11:45Eric: And there's a bigger problem with the whole framing, which I think is the real catch. This instrument sees one thing: which single word a model picks, in English. That's it. No tone, no reasoning, no multi-turn conversation. So the scary-sounding headline — the newest models are the most interchangeable — is only true on that one narrow axis. GPT-4o is the author's own example: people are attached to how it talks, its long-form style, and this metric is completely blind to that.

12:15Cassidy: You're right, and he says so himself. A model can be a total conformist in this test and still feel distinctive in an actual conversation. The construct is narrow, and the bit values only mean something inside this particular forty-four-model field.

12:31Eric: So the honest version isn't "all the models are the same." It's "they pick the same words." That's a smaller claim — and a much more defensible one.

12:40Cassidy: Conceded. The validity is hard to attack; the fight is entirely about scope. But inside that scope, there's one comparison that lands. He lines the models up against people answering the same categories, and a population of humans stays spread out where the models converge to a point. Oak is ninety-four percent of the model field, but only thirty-one percent of human answers. And the mirror image is perfect: asked to name a country, two-thirds of people say their own — the United States — while the models flee from it. Humans crowd toward the answer with an edge. The models flee it.

13:14Eric: What a room of people returns as a distribution, a room of models returns as a point.

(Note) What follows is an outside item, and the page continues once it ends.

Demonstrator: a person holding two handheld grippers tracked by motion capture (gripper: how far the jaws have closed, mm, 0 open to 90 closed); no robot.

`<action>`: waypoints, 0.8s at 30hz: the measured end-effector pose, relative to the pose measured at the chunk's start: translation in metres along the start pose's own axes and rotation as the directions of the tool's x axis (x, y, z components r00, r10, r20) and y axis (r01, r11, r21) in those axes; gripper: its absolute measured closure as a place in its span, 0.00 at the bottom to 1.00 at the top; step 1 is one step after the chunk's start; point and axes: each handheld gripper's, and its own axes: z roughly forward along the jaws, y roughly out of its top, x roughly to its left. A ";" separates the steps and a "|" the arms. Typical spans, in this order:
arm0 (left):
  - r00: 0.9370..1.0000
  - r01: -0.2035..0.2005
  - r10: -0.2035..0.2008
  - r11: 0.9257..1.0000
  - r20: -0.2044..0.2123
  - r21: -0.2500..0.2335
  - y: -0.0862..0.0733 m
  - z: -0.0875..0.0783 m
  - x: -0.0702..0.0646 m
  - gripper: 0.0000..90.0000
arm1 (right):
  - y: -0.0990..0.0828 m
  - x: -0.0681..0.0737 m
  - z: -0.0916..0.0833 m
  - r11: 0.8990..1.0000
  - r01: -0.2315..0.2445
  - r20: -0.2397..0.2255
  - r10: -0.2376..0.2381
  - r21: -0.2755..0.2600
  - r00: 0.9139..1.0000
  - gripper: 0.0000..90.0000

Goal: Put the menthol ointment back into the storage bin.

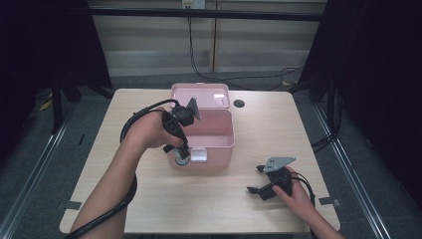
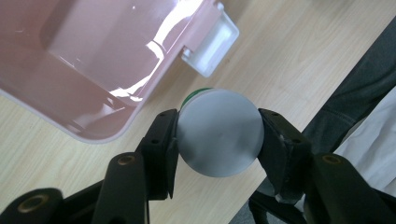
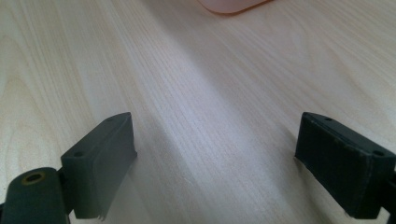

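- Table: pale wood-grain top with rounded corners; the grain runs in fine parallel lines in the right gripper view.
- Box: glossy pink plastic, rectangular with rounded corners, open; its lid stands tilted back at the far side. Bright reflections lie on its smooth inner floor in the left gripper view.
- Latch: small white plastic tab on the box's near wall, also seen from above.
- Can: round, with a flat, matte grey end facing the camera and a thin green edge showing at its upper left; from above it sits at the box's near left corner, outside the wall.
- Left gripper: black, pointing down beside the box; its jaws are clenched on the can, one pad on each side of the round body.
- Right gripper: black with a grey three-cornered plate, resting low on the table's near right, well apart from the box; its jaws are released, spread wide over bare wood.
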 end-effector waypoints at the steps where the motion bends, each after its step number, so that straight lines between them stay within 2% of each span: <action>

13:18Cassidy: That's the line. And there's a quiet conservation angle underneath it, Eric. The most beloved community models — the ones people keep running years past deprecation — score high on divergence. But the most-hoarded ones were already switched off the serving channel, so he couldn't even measure them. The variety was gone before the instrument arrived. Which is the whole argument for running a battery like this at launch. And the detail I can't resist: this paper was co-written with two of its own subjects — Claude Opus 4.8, which scored zero novelty, and Fable 5, which turned out to be one of the divergent ones. The instrument measured its own collaborators. So here's where it leaves you. Remember that opening — forty-four models, one word, serendipity forty-one percent of the time. When we started, that was just a funny stat. Now you can decode it: it's a field that has collapsed toward the frictionless answer, hardest at the top. The bigger claim isn't about any one model. It's this — cross-checking three chatbots isn't three opinions. It's one distribution sampled three times, correlated error wearing the costume of a consensus. And for a dollar a model, we could be tracking exactly that, release by release, out in the open.

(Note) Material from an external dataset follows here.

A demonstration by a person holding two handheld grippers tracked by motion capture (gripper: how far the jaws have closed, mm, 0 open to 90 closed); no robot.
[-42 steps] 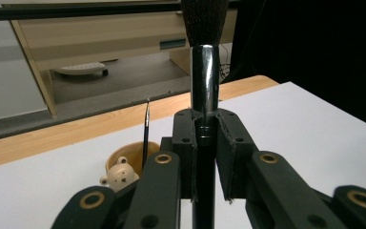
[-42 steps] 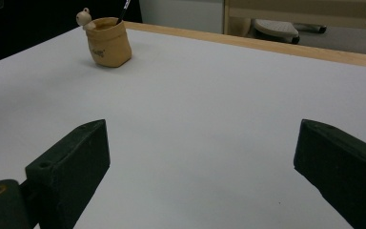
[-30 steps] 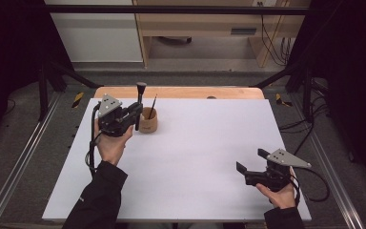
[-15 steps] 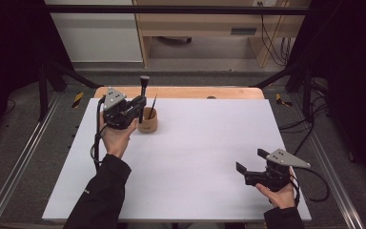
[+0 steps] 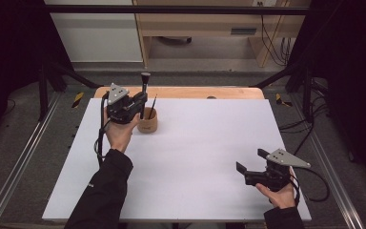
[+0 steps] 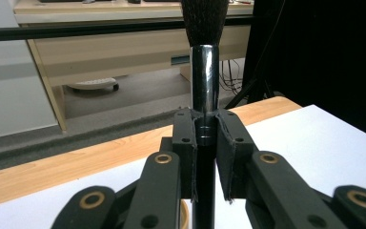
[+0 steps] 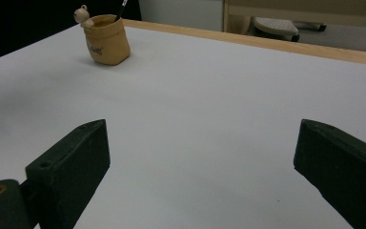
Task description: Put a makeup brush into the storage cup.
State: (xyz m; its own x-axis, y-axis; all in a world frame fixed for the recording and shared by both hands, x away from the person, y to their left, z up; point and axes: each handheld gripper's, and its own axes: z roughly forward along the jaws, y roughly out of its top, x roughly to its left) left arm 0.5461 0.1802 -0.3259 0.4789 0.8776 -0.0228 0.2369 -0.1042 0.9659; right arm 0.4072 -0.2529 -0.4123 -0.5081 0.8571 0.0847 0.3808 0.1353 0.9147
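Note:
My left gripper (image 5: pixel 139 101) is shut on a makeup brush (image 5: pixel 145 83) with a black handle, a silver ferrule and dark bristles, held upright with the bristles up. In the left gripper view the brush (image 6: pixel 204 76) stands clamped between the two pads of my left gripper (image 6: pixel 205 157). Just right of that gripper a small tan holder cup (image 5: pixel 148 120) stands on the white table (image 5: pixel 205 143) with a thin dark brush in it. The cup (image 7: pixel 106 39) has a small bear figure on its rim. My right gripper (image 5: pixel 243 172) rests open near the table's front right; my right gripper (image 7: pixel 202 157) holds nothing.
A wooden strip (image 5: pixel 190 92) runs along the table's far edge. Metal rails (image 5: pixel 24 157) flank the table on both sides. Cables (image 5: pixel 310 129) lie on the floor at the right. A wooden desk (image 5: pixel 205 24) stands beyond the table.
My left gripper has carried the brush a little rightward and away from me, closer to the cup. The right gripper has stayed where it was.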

14:30Eric: The full annotated version is on paperdive dot AI — every term tap-to-define, with links to the related papers on mode collapse and model diversity grouped by theme. Quick housekeeping: this script was written by Anthropic's Claude Opus 4.8, Cassidy and I are AI voices from Eleven Labs, and the producer isn't affiliated with either company. The paper is "The One-Word Census," posted July 14th, 2026, and we recorded this the day after, on the 15th.

15:01Cassidy: So here's the one to argue over. Is answer-space conformity an iron law — the price of any pipeline that optimizes hard for the approved answer — or is it a fixable default the two leading labs just started reversing in the week this was measured?